My first year of ever teaching in a school was at a home for orphans in a rural area outside the Honduran capital of Tegucigalpa. 2 months into the job I was told that there was soon to be a week off school. “Spring break comes early here”, I thought to myself. It turns out that schools across the country close in order to properly celebrate a number holidays that fall close together, one of them being “Día del Maestro” (Teacher Day).
If you want to feel good about being a teacher, spend some time teaching in China! On a regular basis during my time in Beijing I was treated to appreciative “ohhh”’s and big smiles when I told people that I was a laoshi. Students’ families would remark on their gratitude for what I was doing for their children at every opportunity. Far from ‘buttering up’ the teacher, it was clear that this came from the heart: they recognized the power of a good education and the huge impact on a student’s confidence and sense of themselves in the world. I also received tokens of students’ care and appreciation on a regular basis: modest gifts and gestures that pointed to a desire to show their appreciation.
The Japanese word for teacher, sensei, literally means “born in front” (in the sense of being at the front of a line) and culturally this plays out with teachers holding very high social status. Teaching is considered a highly honorable tradition and families show great deference to the opinions and advice of their children’s teachers. The relationship with one’s teacher is often considered a lifelong bond. While there were issues of overwhelming workloads in my school in Tokyo (certainly an issue that needed examination) there was never any doubt about how appreciated teachers were by the children, families and the community.

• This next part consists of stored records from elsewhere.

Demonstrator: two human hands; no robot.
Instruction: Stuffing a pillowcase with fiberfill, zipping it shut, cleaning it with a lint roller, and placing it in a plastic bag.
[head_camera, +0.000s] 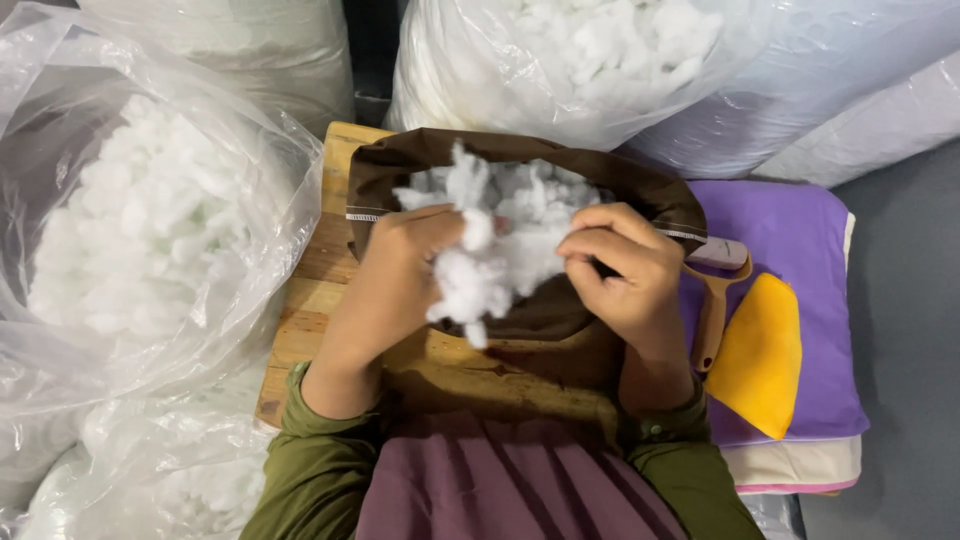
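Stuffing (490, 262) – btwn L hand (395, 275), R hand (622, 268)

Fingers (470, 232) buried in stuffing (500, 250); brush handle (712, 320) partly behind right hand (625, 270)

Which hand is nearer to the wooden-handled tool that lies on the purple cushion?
The right hand. It is just beside the wooden-handled tool, almost touching it. The left hand is farther away, on the other side of the white stuffing.
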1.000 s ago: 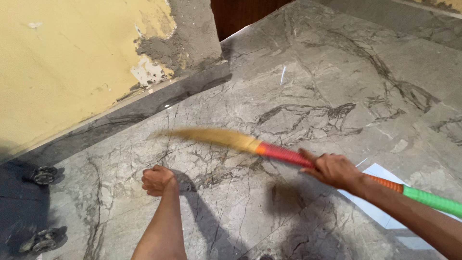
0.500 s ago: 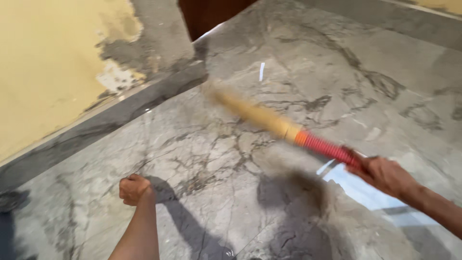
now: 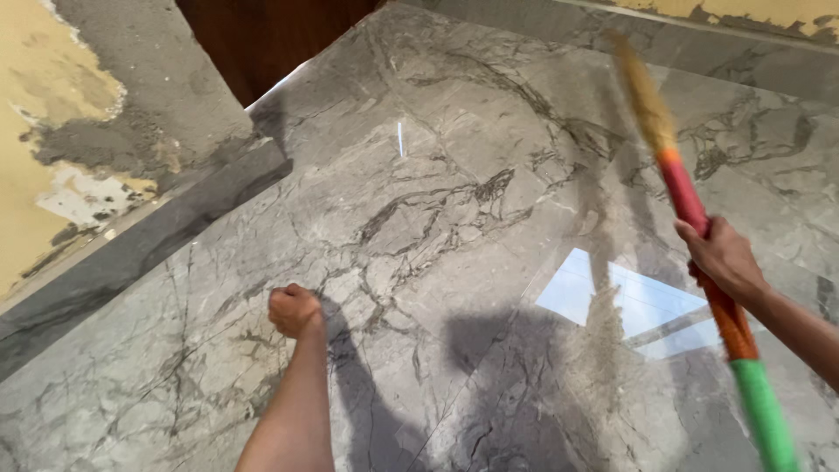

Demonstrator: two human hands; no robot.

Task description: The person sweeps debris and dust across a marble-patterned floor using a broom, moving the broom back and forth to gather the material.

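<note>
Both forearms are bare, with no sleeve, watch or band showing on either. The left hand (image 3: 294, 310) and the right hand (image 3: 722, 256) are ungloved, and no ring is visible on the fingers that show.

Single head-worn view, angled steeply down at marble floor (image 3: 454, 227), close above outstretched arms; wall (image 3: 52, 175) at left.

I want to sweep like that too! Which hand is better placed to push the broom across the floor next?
The right hand, probably. It already grips the broom on its red handle, with the bristles out over the grey marble floor. The left hand is a closed fist, holding nothing, apart from the broom.
</note>
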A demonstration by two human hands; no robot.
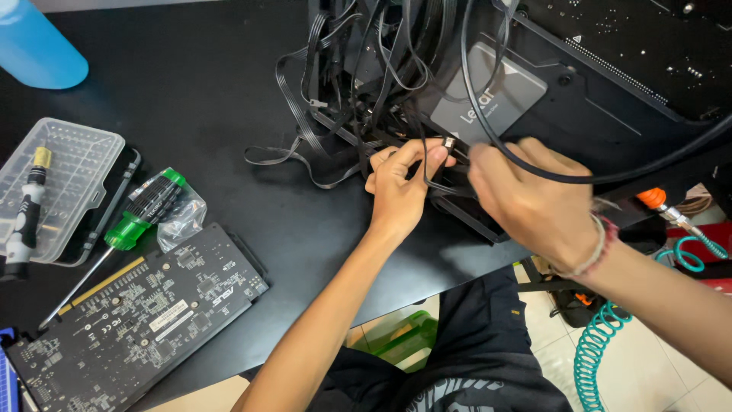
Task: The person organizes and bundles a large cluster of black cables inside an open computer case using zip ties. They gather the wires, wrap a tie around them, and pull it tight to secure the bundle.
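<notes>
My left hand (400, 187) pinches a thin black cable with a small metal-tipped connector (448, 143) at the edge of an open black computer case (610, 84). Just to its right, my right hand (530, 202) has its fingers curled around the same bundle of black cables (358, 69). A thick black cable loops over my right hand. A grey solid-state drive (496, 95) is mounted in the case right behind both hands. The tangle of flat and round cables spills from the case onto the black table (198, 91).
A black graphics card (137, 313) lies at the lower left. Beside it are a green-handled screwdriver (141, 210), a small plastic bag (183, 221) and a clear bit case (53, 183) with a driver on it. A blue bottle (38, 42) stands top left. A teal coiled hose (602, 343) hangs at right.
</notes>
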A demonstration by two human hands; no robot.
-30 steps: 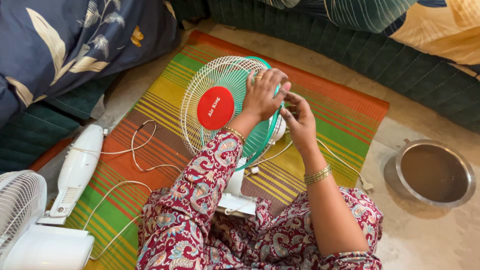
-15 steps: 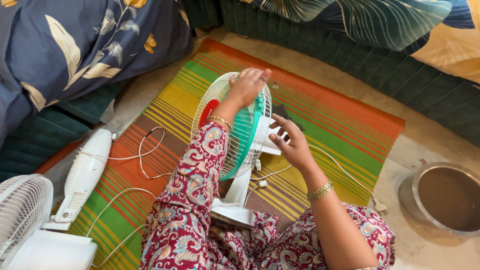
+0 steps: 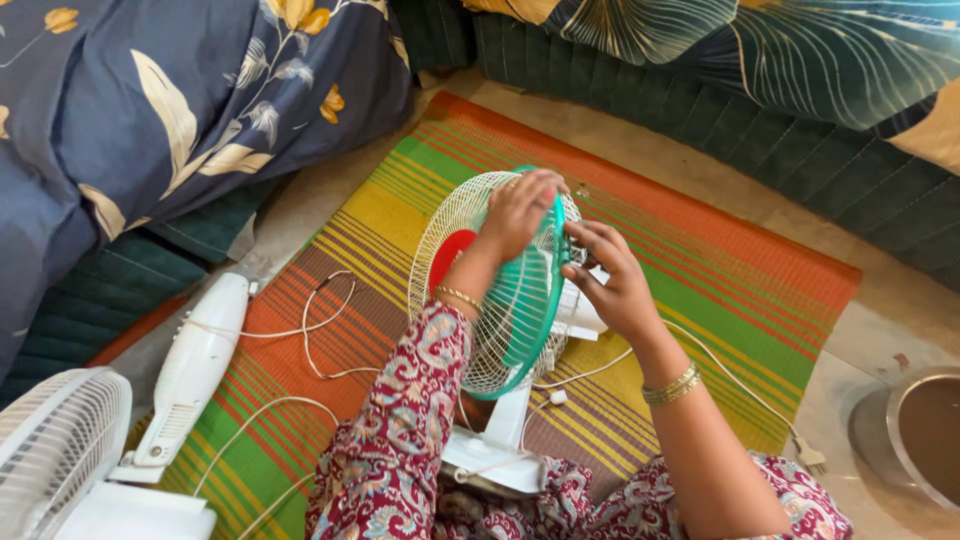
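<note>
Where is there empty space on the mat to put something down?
The striped mat is bare right of the fan, toward the green cushions. Left of the fan it is crowded: white cords and a second fan's body.

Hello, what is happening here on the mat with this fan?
A person sits on a striped mat with a small table fan upright in front of them. The left hand grips the top of the fan's wire grille at its green rim, and the right hand touches the back of the fan head. A white fan body lies flat to the left, beside another white fan. A metal bowl sits on the floor at right.
</note>
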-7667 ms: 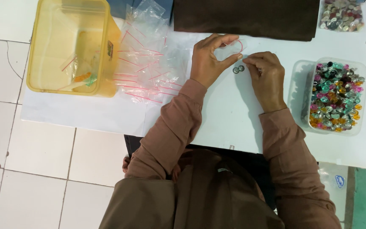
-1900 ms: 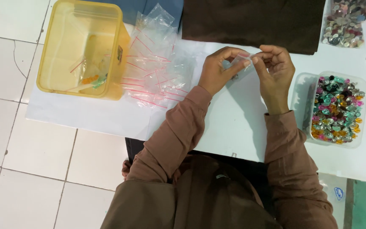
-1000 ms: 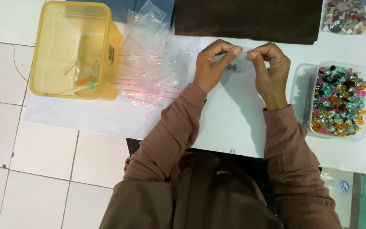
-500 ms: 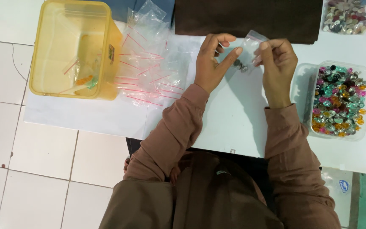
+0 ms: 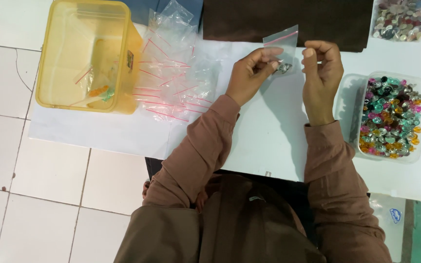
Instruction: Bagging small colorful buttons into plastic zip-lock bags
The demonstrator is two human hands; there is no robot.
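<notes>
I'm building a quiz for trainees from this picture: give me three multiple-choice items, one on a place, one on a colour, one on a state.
1. Where is the yellow tub?
A. left of the bag pile
B. right of the bead tray
C. on the brown cloth

2. What colour is the small bag's seal strip?
A. blue
B. red
C. black

3. The small bag is:
A. flat on the table
B. held up
C. inside the tub

Answers: 1 A, it sits beside the loose bags; 2 B, red line across its top; 3 B, left hand grips it, right hand near.
</notes>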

These are just 3 of my own experiences of being a teacher in another part of the world. Are there any other places that you have seen or experienced teachers publicly respected and celebrated in similar ways? Share some of your thoughts below.
Food for Thought
If we are to shift this attitude towards teachers, where is it going to start? If we are expecting others to step up and champion our recognition, we’re going to be waiting a long time. It is a real stretch to think that other groups are going to give us the recognition we deserve if we aren’t giving it to ourselves. What could we start doing to set the shift in motion so that our efforts are more publicly valued? This is a conversation we need to have if we’re going to live in a society where World Teachers’ Day doesn’t pass uncelebrated.